How much money does it all cost?
One must always ask... Is a filing cabinet 100x cheaper to store this data in than a digital system? Are the benefits high enough to pay for the reality of outages, on-call personnel, and instant access to it?
Last night's "fun" was a 9PM call to another country to reboot a machine who's sole job in the world is to aggregate log files and ship them to the States. The software and servers cost more than my house.
They're not optional, they're required by a third party auditor in our business. The software that's been around for almost a decade, has a bug. A really stupid glaring bug. If the master server is down and not accepting network traffic, the collector software doesn't log to disk. It retains the information in RAM.
Any IDIOT can see this is wrong. It's also not documented. It crashed the box. Well, technically it triggered the operating system's emergency out-of-memory mechanism and the OOM killer randomly chose to kill the remote access software on the system. The box stayed up, but was useless.

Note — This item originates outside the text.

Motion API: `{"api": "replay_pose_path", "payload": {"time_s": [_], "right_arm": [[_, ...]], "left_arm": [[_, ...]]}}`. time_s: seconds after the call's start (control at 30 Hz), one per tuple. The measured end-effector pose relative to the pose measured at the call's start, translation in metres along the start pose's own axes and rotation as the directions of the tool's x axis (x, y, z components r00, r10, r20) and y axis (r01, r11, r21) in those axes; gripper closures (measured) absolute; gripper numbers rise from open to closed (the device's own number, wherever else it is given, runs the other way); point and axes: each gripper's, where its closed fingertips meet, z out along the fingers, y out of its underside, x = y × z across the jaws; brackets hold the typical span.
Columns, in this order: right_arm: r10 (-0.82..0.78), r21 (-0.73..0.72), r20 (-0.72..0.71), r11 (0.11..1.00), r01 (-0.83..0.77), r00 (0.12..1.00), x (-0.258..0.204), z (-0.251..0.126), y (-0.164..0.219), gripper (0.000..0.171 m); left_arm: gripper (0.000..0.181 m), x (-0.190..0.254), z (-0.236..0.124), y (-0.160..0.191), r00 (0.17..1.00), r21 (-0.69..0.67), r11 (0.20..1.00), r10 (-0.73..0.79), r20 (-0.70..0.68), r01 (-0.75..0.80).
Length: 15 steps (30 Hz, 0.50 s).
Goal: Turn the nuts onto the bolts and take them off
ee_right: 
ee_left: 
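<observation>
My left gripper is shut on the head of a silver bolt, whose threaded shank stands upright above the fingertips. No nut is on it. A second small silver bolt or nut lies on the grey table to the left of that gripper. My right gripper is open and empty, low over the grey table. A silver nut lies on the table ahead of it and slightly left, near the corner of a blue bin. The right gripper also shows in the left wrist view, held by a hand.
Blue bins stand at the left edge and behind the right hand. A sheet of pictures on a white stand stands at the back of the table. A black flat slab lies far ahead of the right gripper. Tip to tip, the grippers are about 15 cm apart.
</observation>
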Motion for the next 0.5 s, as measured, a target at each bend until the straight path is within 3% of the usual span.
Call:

We are a SMALL customer of this vendor. Is this the quality level a $500K piece of software should be at? No. How would we have known it was awful, or more appropriately, how would our executives who don't have 20 years of experience have known? They saw a pretty Powerpoint that said the stuff was more than it is, and bought to check off a requirement checkbox. They even say through three vendor's Powerpoint presentations. This company is "industry leading" software in its class.
I knew the stuff was "trouble" the first day I was handed their non-standard software packaging and told, "install it." I could see it was sloppy code that day, and said so.
The purchase decision was looooong under the bridge, and the deadline to meet the auditor's requirement was only a couple of weeks away.
This level of accidental willful ignorance of how systems really work, happens DAILY to every sysadmin I know. And sysadmins are a LOT cheaper than forcing vendors to write good code and then paying the price for it.
When bad code already costs more than my house for two servers plus about ten copies of the collector code, it shows clearly on the books what the cost is, if you look.
The price tag to meet the audit requirements includes two salaries plus benefits minimum -- to babysit the code.
Yes, we do other things. But even if there were no other work, the bad commercial code would still require two babysitters. Or we'd be shut down by our auditors.
As I said, I know where I stand. I'm a lot cheaper than the alternative of buying or demanding something so good from the code that I'd be out of a job.
I've been a code crash cleanup janitor for 21 years now. It's a good living.